• **WHAT IS BEING ASKED**: From the listing below, count the lines where the string "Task" occurs. Give the number, with no other words.

• **SOURCE MATERIAL**:
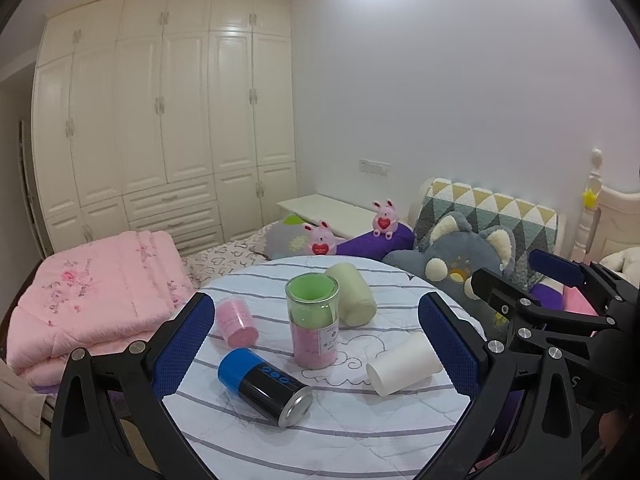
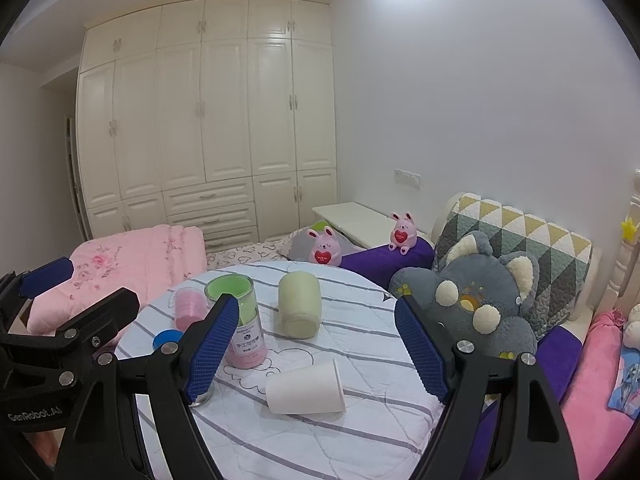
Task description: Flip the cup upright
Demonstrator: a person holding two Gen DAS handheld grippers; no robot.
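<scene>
Lying sideways beside tall clear jar (image 2: pixel 240 320), white paper cup (image 2: pixel 306 386) untouched; both grippers (image 1: pixel 320 344) (image 2: pixel 316 344) spread, empty; flip remains.

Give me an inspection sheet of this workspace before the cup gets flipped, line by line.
Surface: round table under a striped quilted cover.
Job's things: white paper cup on its side, at the table's right.
Clutter: clear jar with green and pink contents, upright at centre; blue-and-black can, pink cup and pale yellow cup all lying on their sides.
Grippers: left gripper open, above the table, holding nothing; right gripper open, holding nothing, paper cup in front of it.
Cables: nothing seen.
Surroundings: bed with folded pink quilt, grey plush toy, two pink bunny toys, cream wardrobe.
</scene>
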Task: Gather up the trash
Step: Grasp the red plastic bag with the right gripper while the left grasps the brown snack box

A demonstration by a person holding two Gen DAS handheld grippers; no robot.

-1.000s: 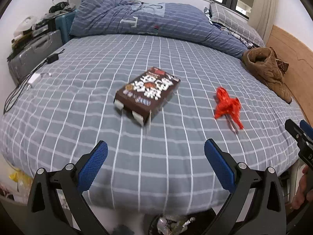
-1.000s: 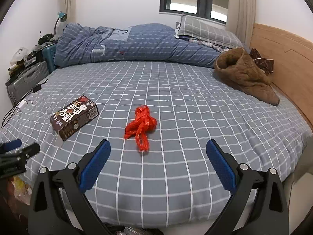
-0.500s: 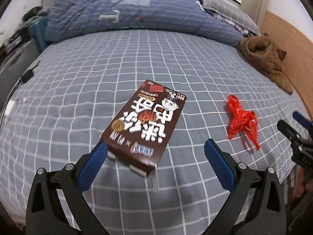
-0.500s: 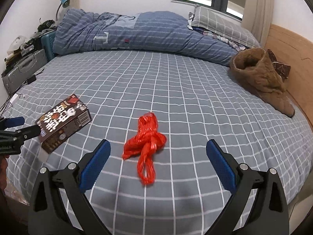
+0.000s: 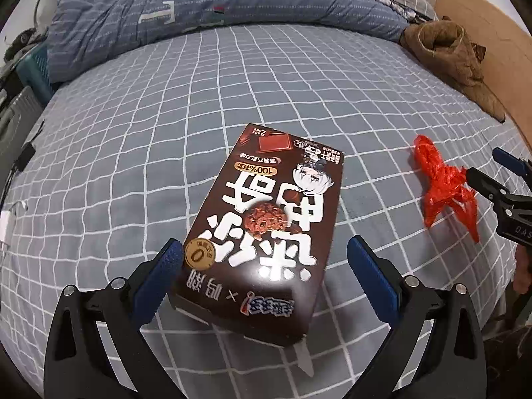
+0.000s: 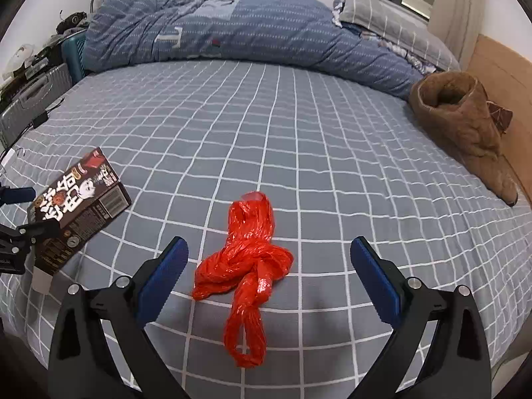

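The brown snack box point(image 5: 266, 229) lies flat on the grey checked bed sheet point(image 5: 133, 139), its near end reaching in between the spread blue-padded fingers of the left gripper point(image 5: 266, 266); the jaws stand wide apart, with the left pad just at the box's corner and the right pad clear of it, and whether the left pad actually touches the cardboard cannot be told. A white flap sticks out from the box's near end. To the right of the box, apart from it, the red plastic bag point(image 6: 247, 266) lies knotted and twisted on the sheet, sitting between the wide-open fingers of the right gripper point(image 6: 267, 266), closer to the left pad, with neither pad on it; its looped tail trails toward the camera. Nothing lies between either gripper and its item. Across the far side of the bed a blue quilt point(image 6: 232, 30) is bunched up, with a grey checked pillow point(image 6: 382, 20) behind it by the window. A brown furry garment point(image 6: 465, 123) lies at the bed's right edge against the wooden headboard point(image 6: 498, 63). Left of the bed stands a grey suitcase point(image 6: 30, 103) with cluttered items beyond it.
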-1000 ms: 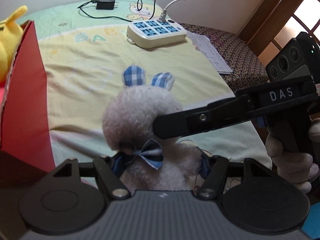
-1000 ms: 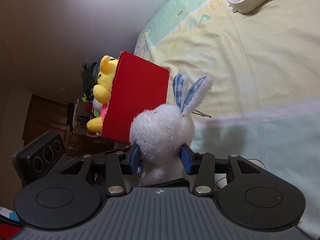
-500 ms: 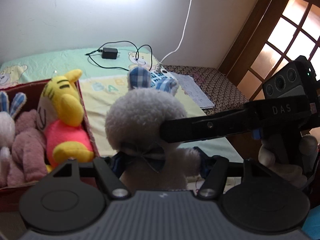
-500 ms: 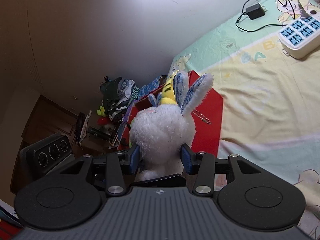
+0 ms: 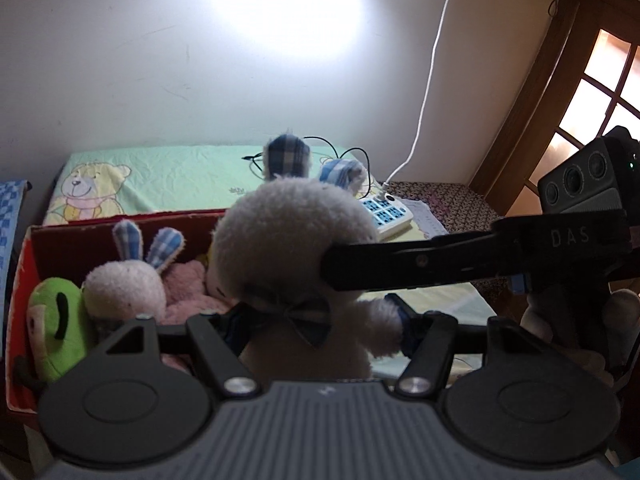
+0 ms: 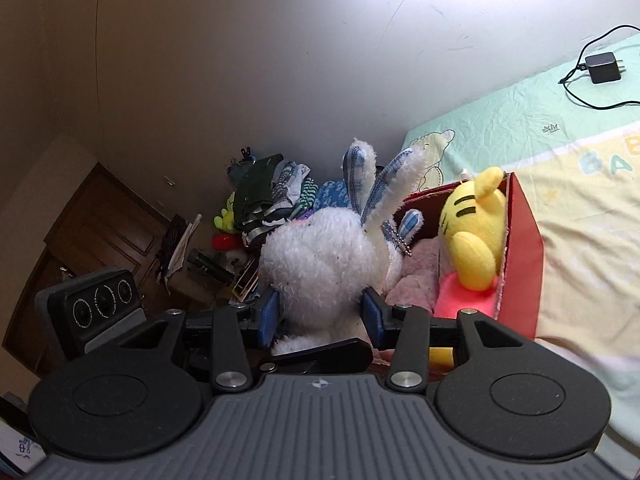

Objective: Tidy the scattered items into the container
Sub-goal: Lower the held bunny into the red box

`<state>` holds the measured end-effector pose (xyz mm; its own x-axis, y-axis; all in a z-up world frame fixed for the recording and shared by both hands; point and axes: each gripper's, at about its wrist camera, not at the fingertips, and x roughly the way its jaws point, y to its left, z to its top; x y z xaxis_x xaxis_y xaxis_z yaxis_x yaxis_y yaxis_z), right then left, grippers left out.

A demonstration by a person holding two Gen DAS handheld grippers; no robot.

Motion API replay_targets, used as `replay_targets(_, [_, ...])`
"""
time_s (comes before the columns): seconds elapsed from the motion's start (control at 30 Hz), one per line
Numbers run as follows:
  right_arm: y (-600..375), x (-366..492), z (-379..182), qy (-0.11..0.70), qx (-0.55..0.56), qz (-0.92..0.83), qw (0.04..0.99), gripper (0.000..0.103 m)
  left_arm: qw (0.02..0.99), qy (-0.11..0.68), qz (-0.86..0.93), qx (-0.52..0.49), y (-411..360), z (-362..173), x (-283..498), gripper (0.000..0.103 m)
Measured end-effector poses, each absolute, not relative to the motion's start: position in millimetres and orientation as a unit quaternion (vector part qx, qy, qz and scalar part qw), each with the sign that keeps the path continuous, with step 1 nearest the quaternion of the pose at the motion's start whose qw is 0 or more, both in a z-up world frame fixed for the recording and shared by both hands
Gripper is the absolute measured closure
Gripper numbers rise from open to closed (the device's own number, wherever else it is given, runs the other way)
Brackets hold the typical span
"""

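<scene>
A white plush rabbit (image 5: pixel 296 248) with blue checked ears and a bow tie hangs in the air, held by both grippers. My left gripper (image 5: pixel 318 330) is shut on its body, blue pads pressing on both sides. My right gripper (image 6: pixel 320 314) is shut on its head (image 6: pixel 320 264); in the left wrist view one of its black fingers (image 5: pixel 420 264) reaches in from the right. The rabbit is at the near edge of the open red box (image 5: pixel 120 219) (image 6: pixel 524 264). The box holds a green plush (image 5: pixel 56 320), a second rabbit (image 5: pixel 124 288), a pink plush (image 5: pixel 188 284) and a yellow plush (image 6: pixel 472 232).
The box stands on a bed with a green and yellow printed sheet (image 6: pixel 592 216). Farther along lie a white power strip (image 5: pixel 384 216) and a black charger (image 6: pixel 602 67) with cable. A clothes pile (image 6: pixel 272 196) and dark furniture (image 6: pixel 108 216) stand beyond the bed's end. A hand (image 5: pixel 624 312) holds the right gripper.
Both grippers have carried the rabbit up and over toward the red box. The box's inside and its plush toys have come into view; the power strip has dropped back.
</scene>
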<state>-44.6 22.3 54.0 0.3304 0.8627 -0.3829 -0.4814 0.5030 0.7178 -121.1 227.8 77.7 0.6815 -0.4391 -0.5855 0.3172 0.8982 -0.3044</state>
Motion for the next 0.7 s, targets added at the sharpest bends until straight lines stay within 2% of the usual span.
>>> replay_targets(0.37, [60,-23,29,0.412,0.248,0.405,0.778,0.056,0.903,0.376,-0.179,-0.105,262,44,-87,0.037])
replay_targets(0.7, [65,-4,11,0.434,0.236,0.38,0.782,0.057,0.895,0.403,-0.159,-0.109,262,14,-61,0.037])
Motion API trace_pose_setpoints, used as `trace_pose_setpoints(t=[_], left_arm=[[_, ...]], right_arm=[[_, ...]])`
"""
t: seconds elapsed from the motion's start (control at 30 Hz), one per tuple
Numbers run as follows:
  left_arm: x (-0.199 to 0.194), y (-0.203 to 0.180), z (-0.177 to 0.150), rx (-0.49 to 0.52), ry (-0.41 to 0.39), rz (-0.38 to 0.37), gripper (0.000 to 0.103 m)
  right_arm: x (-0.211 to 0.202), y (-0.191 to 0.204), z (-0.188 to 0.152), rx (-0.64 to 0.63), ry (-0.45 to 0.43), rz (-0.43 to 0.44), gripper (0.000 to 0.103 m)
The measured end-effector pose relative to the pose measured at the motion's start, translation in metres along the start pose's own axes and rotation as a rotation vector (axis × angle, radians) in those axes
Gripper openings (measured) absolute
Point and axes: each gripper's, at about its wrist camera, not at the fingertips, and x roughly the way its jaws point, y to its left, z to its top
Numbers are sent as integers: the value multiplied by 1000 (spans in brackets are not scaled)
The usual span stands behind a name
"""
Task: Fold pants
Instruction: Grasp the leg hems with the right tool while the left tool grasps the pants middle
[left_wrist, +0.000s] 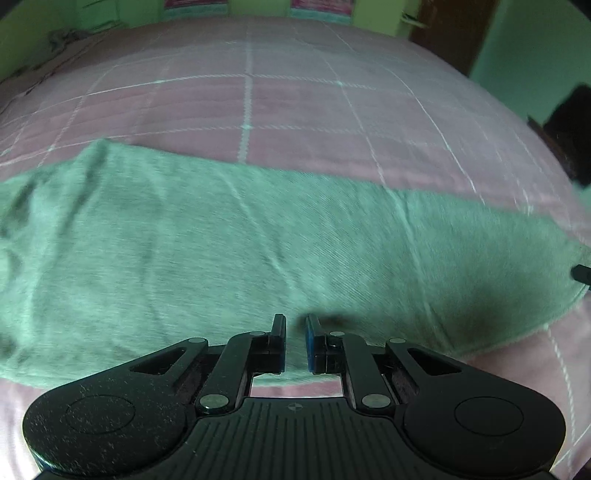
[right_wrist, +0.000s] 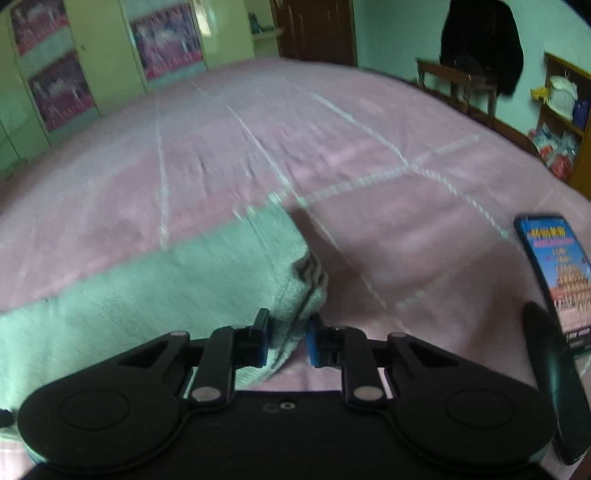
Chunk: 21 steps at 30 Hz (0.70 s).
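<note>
We are working over a bed covered by a pink blanket (left_wrist: 295, 103) with white grid lines, and the green pants (left_wrist: 221, 251) are lying across it as a long band, running left to right on the near part of the bed. Our left gripper (left_wrist: 295, 341) is pinching down on the near edge of the pants — its fingers are drawn nearly together with the cloth between them. Our right gripper (right_wrist: 286, 341) is gripping the thick, layered right end of the pants (right_wrist: 299, 295), the fabric bunching between its blue pads (right_wrist: 312, 347). A phone (right_wrist: 550, 273) with a lit screen is sitting at the right — just beside that gripper. Wardrobe doors (right_wrist: 110, 55) are standing beyond the far side of the bed.
</note>
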Motion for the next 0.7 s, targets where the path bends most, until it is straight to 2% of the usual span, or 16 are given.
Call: trace_pose_setpoints(t=[0.1,0.27,0.4,0.53,0.6,0.67,0.7], left_arm=[[-10,23,6,-38,-15,5,11],[-28,69,6,-109,-40,36,11],[-36,107,-2,-167,-45,58,11],[-40,133,-10,-208,-44,79,11],[-40,142,-12,-235,-37,66,11],[-40,147,-13,-260,-32,34,11],[-39,149,-13,-278,-29,4,11]], right_arm=[[-17,30,9,-85,-53,31,19],[-37,109,13,-214,-95,163,19],[-45,189,-10,-342,-83,299,19],[-45,261,-54,-459,-22,428,20],[-37,287,-79,-522,37,448,29],[-19,301,-99,-544,148,428,49],[-15,301,-105,-542,176,430,54]])
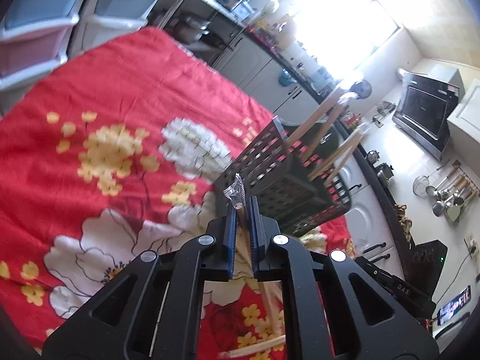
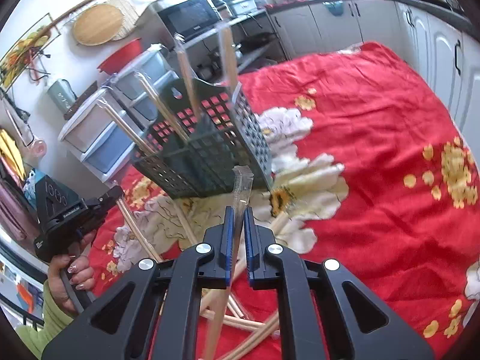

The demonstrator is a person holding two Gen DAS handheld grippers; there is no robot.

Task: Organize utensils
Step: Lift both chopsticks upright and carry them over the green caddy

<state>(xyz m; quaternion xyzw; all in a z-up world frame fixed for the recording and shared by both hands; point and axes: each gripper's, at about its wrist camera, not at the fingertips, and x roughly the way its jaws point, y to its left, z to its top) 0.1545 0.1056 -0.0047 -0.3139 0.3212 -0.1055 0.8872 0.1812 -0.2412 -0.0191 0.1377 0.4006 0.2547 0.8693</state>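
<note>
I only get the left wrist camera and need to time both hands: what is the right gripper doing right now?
Observer: The right gripper is shut on clear-wrapped wooden chopsticks; the wrapper end pokes out past the fingers.
Operator: Where is it relative to the black perforated plastic basket?
Observer: Just short of its near wall, pointing at it.
Operator: Anything left to collect on that side?
Observer: Yes, several loose wrapped chopsticks lie crossed on the red floral cloth under that gripper.
</note>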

• **RESPONSE TO THE EXERCISE**: 4